You can't make it work if you haven't made anything.

------
cobratbq
1\. Be thorough. Be sure you fully understand the issue, instead of jumping to
conclusions.

2\. Keep asking 'why'. Make sure you understand what _the_ problem (or rather
the requested feature) is, instead of being able to parrot what someone else
_says_ the problem is. (Even if the conclusion ends up being the same, you
need the gained comprehension to determine the right solution.)

3\. Separation of concerns. Keep practicing on separating orthogonal concerns
that are all seemingly relevant to a problem. Evaluate each concern
separately.
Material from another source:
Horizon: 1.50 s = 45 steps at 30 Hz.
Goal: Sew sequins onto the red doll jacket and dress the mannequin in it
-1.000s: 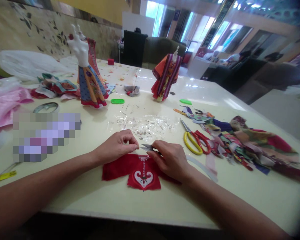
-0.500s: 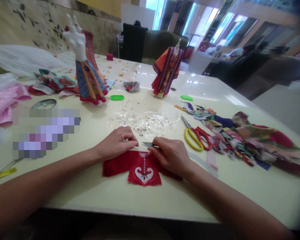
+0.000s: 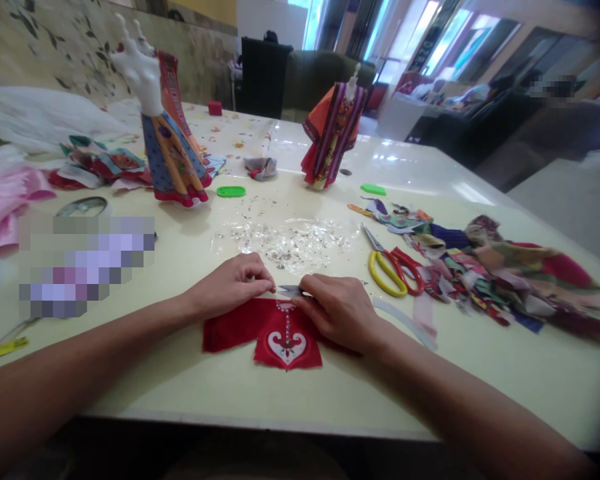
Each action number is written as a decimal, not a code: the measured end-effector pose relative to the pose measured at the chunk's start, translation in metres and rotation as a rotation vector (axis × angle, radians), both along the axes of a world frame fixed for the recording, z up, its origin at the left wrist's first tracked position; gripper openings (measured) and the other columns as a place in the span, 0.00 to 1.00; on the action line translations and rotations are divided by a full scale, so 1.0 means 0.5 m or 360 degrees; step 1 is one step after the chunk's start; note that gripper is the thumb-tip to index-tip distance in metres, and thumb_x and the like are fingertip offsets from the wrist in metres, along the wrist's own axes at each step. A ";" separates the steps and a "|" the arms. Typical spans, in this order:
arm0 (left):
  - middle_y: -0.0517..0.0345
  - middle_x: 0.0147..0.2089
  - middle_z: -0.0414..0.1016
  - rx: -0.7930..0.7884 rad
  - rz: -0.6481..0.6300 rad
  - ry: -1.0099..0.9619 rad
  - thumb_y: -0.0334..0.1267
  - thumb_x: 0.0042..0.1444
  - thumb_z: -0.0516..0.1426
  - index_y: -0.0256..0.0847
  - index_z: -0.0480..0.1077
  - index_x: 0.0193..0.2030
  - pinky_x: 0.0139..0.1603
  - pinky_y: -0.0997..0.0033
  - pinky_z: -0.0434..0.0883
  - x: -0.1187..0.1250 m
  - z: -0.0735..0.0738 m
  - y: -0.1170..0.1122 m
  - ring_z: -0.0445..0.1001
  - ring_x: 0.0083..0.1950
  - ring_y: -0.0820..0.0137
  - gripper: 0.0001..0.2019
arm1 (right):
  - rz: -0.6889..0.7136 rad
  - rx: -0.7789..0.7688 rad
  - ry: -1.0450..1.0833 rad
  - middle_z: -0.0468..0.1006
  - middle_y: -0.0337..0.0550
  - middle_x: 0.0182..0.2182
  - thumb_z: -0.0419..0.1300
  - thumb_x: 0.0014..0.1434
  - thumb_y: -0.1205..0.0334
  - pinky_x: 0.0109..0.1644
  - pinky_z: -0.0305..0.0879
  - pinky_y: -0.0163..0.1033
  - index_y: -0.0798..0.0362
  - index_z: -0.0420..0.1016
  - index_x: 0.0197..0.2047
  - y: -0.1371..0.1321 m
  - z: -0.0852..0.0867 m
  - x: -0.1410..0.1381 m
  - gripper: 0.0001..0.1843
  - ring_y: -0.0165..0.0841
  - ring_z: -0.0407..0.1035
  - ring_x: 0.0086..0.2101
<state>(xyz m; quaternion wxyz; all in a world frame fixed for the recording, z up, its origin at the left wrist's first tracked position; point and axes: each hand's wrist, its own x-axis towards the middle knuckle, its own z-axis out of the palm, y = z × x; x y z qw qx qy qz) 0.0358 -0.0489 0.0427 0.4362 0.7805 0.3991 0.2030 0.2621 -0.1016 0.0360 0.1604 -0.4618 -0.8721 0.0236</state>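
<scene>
Lying flat on the worktop [image 3: 180,390] just below the hands, the red top [image 3: 270,325] spreads its sleeves to either side, the right one partly under the right hand [image 3: 337,307]. White beads edge its neck and run down to a pale heart [image 3: 288,349]. Above the neckline, the right hand grips the snips [image 3: 291,291], their points aimed at the left fingertips. The left hand [image 3: 237,280] has thumb and forefinger pinched together; whether they hold something tiny cannot be told.

The step in hand appears to be fine work at those fingertips, with the top laid ready below. The next move would call for a firm pinch, a steady right wrist and points kept clear of both skin and red cloth.

Just beyond the hands, small beads [image 3: 290,243] lie scattered on a clear sheet. To the right of the right hand are the scissors [image 3: 387,270], with scraps [image 3: 480,280] heaped farther out. Beyond the left hand stand a green tray [image 3: 231,192] and a skirted mannequin [image 3: 147,87]; a robed mannequin [image 3: 330,137] stands well beyond the right hand.
</scene>
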 end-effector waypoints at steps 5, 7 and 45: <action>0.58 0.38 0.72 -0.0130 0.0000 -0.0080 0.42 0.57 0.56 0.40 0.76 0.32 0.44 0.68 0.65 0.002 0.008 -0.004 0.71 0.41 0.69 0.10 | 0.0002 0.0053 0.0056 0.73 0.39 0.25 0.50 0.66 0.55 0.29 0.43 0.36 0.53 0.66 0.31 -0.002 0.002 -0.002 0.14 0.27 0.58 0.23; 0.58 0.38 0.72 -0.0174 0.0003 -0.0090 0.43 0.57 0.56 0.41 0.76 0.31 0.44 0.68 0.65 0.002 0.010 -0.006 0.71 0.41 0.69 0.11 | 0.0006 0.0067 0.0065 0.72 0.38 0.25 0.50 0.66 0.56 0.29 0.43 0.36 0.53 0.66 0.31 -0.002 0.001 -0.002 0.14 0.27 0.58 0.23; 0.57 0.39 0.72 -0.0295 0.0012 -0.0135 0.45 0.58 0.57 0.40 0.77 0.33 0.45 0.67 0.67 0.000 0.010 -0.007 0.71 0.41 0.69 0.12 | -0.0021 0.0106 0.0073 0.71 0.37 0.24 0.51 0.66 0.57 0.29 0.42 0.36 0.53 0.66 0.30 -0.004 0.001 -0.001 0.14 0.26 0.57 0.23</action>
Drop any of the concerns that are irrelevant in solving the
solution. This can save you huge amounts of time, enough to make a deadline
you would otherwise never make. (This will also help you to reduce the amount
of added complexity.)

------
gHosts
Start at the bottom, make your bottom layers solid first.

You can't reliably deduced anything about what your current problem is, if the
things it depends on are flaky.

Design by Contract. Understand it. Used it. Turn your asserts on always.

Turn on all warnings that don't give false positives that your compiler /
tools provide.

Fix them don't mute them.

Run around your code base and find every damn place where some damn fool has
discarded an error code and check and report all failures.

You'd be flabberghasted by how many "it's impossible" bugs I have found and
fixed by that one simple action alone!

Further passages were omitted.